• [TASK STATEMENT]: The line containing "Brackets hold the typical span" marks the end: quote every line from the start of the records below through it, word for word.
========
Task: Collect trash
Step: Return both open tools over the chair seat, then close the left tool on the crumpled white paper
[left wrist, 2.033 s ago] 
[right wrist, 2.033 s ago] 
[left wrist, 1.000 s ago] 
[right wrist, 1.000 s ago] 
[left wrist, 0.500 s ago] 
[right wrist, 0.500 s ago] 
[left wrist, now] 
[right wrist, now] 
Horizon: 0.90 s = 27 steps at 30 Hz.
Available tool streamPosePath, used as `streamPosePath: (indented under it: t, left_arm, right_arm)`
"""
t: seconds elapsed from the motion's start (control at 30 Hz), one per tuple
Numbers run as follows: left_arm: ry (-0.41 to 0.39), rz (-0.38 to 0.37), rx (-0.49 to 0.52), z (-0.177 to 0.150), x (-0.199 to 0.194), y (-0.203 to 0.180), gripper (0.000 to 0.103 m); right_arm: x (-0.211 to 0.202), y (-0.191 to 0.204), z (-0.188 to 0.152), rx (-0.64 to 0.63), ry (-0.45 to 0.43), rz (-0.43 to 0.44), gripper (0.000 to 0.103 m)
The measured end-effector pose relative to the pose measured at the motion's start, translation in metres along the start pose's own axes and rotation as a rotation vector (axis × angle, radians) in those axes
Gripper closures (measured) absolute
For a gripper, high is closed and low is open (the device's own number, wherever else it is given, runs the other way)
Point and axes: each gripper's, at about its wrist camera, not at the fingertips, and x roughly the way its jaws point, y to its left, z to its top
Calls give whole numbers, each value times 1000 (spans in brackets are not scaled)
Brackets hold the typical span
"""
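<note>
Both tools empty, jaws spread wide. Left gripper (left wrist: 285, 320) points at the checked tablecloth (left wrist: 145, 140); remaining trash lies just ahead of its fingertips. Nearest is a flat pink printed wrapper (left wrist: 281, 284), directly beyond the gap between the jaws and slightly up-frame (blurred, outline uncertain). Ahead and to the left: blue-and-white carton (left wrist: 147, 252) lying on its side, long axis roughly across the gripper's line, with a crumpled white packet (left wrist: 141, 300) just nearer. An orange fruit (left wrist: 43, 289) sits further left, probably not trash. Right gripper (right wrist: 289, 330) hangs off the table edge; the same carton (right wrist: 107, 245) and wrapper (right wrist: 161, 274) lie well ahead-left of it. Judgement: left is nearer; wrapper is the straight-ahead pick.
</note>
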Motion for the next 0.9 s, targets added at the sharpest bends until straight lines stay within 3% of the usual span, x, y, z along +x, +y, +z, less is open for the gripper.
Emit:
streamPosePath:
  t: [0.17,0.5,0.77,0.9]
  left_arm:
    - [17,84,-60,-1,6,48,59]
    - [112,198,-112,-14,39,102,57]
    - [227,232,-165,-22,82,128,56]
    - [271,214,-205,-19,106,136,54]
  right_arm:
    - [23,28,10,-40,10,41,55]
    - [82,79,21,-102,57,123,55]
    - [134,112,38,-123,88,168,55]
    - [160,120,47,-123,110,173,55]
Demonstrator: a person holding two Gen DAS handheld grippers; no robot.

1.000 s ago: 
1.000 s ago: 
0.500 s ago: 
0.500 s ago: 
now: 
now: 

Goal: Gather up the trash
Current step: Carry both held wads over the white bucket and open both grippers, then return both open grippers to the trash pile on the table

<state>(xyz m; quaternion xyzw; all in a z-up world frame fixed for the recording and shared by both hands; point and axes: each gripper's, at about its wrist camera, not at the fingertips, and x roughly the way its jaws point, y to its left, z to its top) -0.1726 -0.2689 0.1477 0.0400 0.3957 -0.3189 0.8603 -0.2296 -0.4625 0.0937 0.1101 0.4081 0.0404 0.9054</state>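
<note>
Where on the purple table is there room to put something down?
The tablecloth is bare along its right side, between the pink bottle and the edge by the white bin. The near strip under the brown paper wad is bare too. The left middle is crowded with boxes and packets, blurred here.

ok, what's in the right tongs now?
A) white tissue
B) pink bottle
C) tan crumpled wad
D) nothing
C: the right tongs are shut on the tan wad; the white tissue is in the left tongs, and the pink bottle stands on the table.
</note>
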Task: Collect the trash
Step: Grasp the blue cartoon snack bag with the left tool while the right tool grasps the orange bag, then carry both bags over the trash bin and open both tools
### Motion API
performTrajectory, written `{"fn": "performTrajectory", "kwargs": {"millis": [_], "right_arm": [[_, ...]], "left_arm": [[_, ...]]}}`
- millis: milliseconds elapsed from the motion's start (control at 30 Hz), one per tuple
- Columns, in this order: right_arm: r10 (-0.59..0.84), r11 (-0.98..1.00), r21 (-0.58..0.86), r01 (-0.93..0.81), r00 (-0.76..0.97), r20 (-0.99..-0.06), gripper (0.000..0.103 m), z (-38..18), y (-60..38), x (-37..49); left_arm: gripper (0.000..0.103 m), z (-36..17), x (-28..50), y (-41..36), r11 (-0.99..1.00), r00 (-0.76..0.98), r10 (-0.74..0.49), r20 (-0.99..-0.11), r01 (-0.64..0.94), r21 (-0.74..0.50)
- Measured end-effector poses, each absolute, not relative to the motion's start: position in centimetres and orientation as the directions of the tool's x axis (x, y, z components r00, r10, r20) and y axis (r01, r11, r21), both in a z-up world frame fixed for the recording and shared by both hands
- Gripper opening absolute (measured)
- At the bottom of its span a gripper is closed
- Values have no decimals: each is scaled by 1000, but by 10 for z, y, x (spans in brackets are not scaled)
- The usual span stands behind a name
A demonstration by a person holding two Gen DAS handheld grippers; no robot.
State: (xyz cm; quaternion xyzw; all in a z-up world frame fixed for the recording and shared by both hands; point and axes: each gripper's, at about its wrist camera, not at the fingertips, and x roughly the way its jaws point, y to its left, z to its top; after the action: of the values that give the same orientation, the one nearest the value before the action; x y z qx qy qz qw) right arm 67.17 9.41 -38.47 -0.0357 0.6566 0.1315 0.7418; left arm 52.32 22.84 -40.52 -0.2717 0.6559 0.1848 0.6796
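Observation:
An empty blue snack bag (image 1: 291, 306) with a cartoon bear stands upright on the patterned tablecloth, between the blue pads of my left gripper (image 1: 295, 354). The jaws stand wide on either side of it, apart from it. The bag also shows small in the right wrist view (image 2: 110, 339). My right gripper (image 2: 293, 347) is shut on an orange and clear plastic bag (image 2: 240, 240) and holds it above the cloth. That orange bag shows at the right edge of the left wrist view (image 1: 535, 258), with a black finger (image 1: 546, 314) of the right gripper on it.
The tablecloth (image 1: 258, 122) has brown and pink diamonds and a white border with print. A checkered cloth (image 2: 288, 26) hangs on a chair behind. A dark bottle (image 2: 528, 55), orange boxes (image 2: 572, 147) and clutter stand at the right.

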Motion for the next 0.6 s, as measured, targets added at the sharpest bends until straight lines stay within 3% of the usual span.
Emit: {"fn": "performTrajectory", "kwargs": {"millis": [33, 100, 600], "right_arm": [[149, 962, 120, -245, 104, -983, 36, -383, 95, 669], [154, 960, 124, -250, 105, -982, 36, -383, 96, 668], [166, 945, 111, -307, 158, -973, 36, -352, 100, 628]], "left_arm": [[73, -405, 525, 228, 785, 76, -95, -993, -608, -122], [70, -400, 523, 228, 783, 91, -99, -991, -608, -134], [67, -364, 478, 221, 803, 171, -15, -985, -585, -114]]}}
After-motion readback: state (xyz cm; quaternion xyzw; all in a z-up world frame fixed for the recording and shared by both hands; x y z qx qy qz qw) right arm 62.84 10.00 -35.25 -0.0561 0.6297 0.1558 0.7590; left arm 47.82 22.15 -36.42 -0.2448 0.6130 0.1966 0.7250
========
• [EXERCISE OUTPUT]:
Task: Collect trash
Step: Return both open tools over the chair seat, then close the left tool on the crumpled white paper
[left wrist, 2.033 s ago] 
[right wrist, 2.033 s ago] 
[left wrist, 1.000 s ago] 
[right wrist, 1.000 s ago] 
[left wrist, 0.500 s ago] 
[right wrist, 0.500 s ago] 
[left wrist, now] 
[right wrist, now] 
Horizon: 0.90 s = 27 steps at 30 Hz.
Available tool streamPosePath, used as `streamPosePath: (indented under it: t, left_arm, right_arm)`
"""
t: seconds elapsed from the motion's start (control at 30 Hz), one per tuple
Numbers run as follows: left_arm: ry (-0.41 to 0.39), rz (-0.38 to 0.37), rx (-0.49 to 0.52), z (-0.177 to 0.150), x (-0.199 to 0.194), y (-0.203 to 0.180), gripper (0.000 to 0.103 m); right_arm: x (-0.211 to 0.202), y (-0.191 to 0.204), z (-0.188 to 0.152), rx (-0.64 to 0.63), ry (-0.45 to 0.43), rz (-0.43 to 0.44), gripper (0.000 to 0.103 m)
The measured end-effector pose relative to the pose measured at the motion's start, translation in metres along the start pose's own axes and rotation as a rotation vector (axis × angle, radians) in those axes
Gripper closures (measured) absolute
For a gripper, high is closed and low is open (the device's own number, wherever else it is given, runs the other way)
Point and axes: each gripper's, at about its wrist camera, not at the fingertips, and x roughly the way its jaws point, y to its left, z to its top
Calls give whole numbers, each value times 1000 (spans in brackets are not scaled)
Brackets hold the typical span

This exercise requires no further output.